[Problem statement] Go to the line below containing "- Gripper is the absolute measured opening" and print exactly from there through the line containing "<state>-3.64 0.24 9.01", both included. Print nothing else.

Data records:
##########

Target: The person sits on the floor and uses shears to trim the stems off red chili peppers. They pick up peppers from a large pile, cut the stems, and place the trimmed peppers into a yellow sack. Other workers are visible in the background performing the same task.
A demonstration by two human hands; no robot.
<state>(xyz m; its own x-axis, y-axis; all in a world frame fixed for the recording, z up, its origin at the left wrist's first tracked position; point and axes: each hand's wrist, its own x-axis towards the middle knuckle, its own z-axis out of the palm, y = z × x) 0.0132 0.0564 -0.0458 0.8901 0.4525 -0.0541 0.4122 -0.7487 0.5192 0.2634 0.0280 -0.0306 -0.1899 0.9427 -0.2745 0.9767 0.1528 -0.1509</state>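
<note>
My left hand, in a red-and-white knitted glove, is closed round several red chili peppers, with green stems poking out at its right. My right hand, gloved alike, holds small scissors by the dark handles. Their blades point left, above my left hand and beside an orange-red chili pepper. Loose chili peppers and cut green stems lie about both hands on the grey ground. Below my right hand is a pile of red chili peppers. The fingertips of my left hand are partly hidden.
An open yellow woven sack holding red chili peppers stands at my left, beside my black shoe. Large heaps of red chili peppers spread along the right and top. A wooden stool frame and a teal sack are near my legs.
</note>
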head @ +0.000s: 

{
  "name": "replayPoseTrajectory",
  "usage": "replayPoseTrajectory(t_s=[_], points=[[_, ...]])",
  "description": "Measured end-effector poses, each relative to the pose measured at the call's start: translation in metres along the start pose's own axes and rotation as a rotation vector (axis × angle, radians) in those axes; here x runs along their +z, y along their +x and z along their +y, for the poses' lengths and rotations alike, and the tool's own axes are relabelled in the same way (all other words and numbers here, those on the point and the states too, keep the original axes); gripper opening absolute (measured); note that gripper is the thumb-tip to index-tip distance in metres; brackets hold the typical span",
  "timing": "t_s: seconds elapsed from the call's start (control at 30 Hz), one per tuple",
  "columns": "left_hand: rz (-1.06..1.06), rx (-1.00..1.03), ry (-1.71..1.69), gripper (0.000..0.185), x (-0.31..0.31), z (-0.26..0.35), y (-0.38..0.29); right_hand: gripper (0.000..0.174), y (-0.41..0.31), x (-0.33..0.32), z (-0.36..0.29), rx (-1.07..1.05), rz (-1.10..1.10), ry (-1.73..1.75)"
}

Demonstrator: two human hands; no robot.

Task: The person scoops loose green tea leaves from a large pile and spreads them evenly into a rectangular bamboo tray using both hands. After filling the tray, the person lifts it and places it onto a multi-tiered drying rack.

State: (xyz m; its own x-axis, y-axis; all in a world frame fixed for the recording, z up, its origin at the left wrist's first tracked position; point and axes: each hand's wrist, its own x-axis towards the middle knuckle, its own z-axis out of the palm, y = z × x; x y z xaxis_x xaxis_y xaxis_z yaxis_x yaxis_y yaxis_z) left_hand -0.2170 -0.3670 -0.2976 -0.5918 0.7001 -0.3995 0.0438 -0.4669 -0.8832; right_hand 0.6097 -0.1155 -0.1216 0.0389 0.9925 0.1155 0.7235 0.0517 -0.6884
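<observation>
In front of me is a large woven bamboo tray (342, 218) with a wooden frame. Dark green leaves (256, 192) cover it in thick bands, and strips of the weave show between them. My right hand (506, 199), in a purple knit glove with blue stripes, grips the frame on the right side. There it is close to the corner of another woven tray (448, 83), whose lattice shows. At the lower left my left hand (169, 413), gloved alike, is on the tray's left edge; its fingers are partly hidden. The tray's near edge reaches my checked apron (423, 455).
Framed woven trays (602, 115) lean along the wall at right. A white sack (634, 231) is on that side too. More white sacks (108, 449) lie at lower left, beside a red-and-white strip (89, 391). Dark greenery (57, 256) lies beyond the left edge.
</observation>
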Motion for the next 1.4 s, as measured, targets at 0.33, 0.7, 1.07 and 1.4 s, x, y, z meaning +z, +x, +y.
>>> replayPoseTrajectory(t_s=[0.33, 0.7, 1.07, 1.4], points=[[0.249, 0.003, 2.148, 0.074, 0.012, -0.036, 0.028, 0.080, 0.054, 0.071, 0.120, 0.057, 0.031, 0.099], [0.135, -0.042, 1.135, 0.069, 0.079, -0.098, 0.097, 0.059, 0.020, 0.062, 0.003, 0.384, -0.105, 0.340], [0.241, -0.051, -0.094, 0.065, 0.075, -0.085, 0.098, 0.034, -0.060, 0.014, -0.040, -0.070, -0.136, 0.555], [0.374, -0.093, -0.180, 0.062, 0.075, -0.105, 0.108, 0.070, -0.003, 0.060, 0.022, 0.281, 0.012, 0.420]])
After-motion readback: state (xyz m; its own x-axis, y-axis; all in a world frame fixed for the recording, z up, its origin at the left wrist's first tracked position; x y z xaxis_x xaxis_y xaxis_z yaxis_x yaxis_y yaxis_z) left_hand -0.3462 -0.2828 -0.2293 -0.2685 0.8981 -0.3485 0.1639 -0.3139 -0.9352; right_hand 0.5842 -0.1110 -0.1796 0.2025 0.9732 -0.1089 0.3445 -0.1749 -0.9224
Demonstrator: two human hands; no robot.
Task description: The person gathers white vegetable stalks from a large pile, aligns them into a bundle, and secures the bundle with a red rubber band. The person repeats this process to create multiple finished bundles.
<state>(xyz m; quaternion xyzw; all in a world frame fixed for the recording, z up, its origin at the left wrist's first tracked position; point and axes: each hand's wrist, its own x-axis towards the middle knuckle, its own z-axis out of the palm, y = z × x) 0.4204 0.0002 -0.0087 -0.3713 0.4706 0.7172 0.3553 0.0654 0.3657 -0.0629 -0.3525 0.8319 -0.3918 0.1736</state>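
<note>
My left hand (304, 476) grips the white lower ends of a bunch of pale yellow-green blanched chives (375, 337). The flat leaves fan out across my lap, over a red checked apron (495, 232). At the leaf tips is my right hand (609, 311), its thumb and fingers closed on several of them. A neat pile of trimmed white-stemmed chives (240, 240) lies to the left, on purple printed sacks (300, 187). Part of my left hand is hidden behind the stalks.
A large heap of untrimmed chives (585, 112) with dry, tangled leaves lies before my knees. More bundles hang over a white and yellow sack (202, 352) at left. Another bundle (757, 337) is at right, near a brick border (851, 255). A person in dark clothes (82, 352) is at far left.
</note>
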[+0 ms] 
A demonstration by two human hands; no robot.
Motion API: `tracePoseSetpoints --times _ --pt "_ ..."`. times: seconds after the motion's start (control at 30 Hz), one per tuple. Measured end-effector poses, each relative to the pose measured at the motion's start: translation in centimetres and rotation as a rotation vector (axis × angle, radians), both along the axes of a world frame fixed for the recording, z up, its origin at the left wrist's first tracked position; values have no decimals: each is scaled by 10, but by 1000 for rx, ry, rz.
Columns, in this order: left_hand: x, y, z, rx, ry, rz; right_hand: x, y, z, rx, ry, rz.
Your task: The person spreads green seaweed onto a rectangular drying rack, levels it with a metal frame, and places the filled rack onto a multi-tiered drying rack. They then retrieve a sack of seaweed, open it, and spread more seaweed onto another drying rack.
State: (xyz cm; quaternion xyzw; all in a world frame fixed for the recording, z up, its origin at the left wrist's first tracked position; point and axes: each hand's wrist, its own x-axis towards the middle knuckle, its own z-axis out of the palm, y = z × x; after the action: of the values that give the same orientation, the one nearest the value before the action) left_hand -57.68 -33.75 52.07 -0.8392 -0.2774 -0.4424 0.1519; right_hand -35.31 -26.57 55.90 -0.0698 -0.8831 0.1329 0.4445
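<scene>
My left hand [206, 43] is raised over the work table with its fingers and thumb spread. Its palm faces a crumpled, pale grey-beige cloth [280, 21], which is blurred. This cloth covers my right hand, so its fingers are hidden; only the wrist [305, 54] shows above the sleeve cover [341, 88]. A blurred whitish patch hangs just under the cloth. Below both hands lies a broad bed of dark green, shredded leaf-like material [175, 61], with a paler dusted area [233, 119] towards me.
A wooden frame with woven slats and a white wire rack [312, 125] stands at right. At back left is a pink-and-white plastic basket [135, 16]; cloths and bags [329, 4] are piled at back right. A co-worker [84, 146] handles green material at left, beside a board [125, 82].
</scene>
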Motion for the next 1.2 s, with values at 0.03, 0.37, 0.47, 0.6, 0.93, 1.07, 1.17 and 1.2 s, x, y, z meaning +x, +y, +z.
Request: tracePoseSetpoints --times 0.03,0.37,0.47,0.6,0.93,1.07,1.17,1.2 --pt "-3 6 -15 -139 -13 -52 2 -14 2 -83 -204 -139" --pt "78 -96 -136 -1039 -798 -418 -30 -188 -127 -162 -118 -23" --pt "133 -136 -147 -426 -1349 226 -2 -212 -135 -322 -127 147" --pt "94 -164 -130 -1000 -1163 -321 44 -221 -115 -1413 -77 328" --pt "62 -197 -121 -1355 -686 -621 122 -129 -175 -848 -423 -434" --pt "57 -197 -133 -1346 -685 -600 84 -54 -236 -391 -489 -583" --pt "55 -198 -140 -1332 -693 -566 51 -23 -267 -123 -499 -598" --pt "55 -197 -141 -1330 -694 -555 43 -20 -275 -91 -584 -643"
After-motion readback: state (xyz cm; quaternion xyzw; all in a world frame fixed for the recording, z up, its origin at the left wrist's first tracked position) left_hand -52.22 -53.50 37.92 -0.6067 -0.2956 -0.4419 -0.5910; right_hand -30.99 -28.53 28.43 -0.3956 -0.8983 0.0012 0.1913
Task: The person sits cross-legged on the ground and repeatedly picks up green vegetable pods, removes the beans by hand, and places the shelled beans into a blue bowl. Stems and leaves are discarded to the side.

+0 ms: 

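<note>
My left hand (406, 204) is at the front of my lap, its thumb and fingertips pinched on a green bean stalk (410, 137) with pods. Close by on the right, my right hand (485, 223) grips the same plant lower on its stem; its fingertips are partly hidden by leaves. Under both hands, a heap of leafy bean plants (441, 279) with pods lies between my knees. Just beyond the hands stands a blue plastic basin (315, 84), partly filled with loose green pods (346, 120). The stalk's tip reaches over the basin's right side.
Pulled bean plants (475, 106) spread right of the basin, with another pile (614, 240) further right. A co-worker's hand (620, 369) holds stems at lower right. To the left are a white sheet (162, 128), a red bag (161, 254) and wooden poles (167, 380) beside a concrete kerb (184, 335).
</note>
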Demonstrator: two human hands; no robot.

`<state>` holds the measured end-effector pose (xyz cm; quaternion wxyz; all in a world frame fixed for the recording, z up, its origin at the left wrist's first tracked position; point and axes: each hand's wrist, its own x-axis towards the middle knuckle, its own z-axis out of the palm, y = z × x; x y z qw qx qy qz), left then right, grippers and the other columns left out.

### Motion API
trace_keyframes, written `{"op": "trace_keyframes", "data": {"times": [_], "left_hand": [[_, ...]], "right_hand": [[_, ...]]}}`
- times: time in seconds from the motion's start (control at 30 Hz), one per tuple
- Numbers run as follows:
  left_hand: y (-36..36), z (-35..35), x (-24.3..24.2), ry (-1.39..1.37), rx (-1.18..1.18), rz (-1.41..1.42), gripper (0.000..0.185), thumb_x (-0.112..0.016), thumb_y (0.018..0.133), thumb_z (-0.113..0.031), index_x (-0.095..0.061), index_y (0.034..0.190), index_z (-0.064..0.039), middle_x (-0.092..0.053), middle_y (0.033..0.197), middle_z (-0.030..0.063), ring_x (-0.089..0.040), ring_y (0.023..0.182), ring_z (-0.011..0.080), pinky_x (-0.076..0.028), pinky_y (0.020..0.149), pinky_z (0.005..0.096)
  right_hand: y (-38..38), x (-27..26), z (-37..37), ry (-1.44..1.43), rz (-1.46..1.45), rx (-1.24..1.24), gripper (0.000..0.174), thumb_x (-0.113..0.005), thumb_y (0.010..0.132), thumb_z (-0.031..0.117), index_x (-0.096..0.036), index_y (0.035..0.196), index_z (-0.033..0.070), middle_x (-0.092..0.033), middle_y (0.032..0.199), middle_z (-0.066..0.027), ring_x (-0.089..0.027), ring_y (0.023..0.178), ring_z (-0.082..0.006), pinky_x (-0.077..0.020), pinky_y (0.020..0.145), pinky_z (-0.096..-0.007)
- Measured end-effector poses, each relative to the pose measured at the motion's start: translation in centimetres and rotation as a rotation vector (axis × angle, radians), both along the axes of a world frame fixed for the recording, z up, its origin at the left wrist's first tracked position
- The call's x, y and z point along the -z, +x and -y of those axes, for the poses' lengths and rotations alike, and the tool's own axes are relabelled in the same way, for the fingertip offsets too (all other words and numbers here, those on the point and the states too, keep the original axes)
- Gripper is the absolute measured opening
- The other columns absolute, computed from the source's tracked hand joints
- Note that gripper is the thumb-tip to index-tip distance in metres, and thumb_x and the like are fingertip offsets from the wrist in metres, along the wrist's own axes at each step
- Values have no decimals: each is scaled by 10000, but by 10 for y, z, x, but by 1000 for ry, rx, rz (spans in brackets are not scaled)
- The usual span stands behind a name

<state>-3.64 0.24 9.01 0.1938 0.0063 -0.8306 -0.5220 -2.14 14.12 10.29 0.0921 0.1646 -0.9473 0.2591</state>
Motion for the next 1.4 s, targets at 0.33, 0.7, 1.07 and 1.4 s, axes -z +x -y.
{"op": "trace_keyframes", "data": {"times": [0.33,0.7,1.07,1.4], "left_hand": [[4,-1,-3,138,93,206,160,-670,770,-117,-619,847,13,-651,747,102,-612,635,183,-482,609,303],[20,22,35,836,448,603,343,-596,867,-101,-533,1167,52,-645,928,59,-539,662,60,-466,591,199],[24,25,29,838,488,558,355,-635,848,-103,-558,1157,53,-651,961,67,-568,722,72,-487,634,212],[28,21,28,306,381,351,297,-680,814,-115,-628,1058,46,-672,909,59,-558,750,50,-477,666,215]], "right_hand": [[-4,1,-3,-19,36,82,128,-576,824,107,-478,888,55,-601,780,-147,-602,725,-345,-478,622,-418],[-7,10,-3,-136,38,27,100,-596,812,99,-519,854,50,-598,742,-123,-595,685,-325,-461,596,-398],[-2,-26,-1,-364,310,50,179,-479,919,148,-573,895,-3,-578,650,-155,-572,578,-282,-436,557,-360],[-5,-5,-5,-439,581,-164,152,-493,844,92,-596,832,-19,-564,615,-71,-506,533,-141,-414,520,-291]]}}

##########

[Finished exercise]
- Gripper is the absolute measured opening
- The other columns absolute, computed from the source's tracked hand joints
- Note that gripper is the thumb-tip to index-tip distance in metres, and thumb_x and the like are fingertip offsets from the wrist in metres, along the wrist's own axes at each step
- Values have no decimals: each is scaled by 10000, but by 10 for y, z, x, but by 1000 for ry, rx, rz (spans in brackets are not scaled)
- The usual span stands behind a name

<state>-3.64 0.24 9.01 0.1938 0.0063 -0.8306 -0.5220 -2.14 14.12 10.29 0.0921 0.1646 -0.9473 0.2591</state>

With this, the exercise is complete.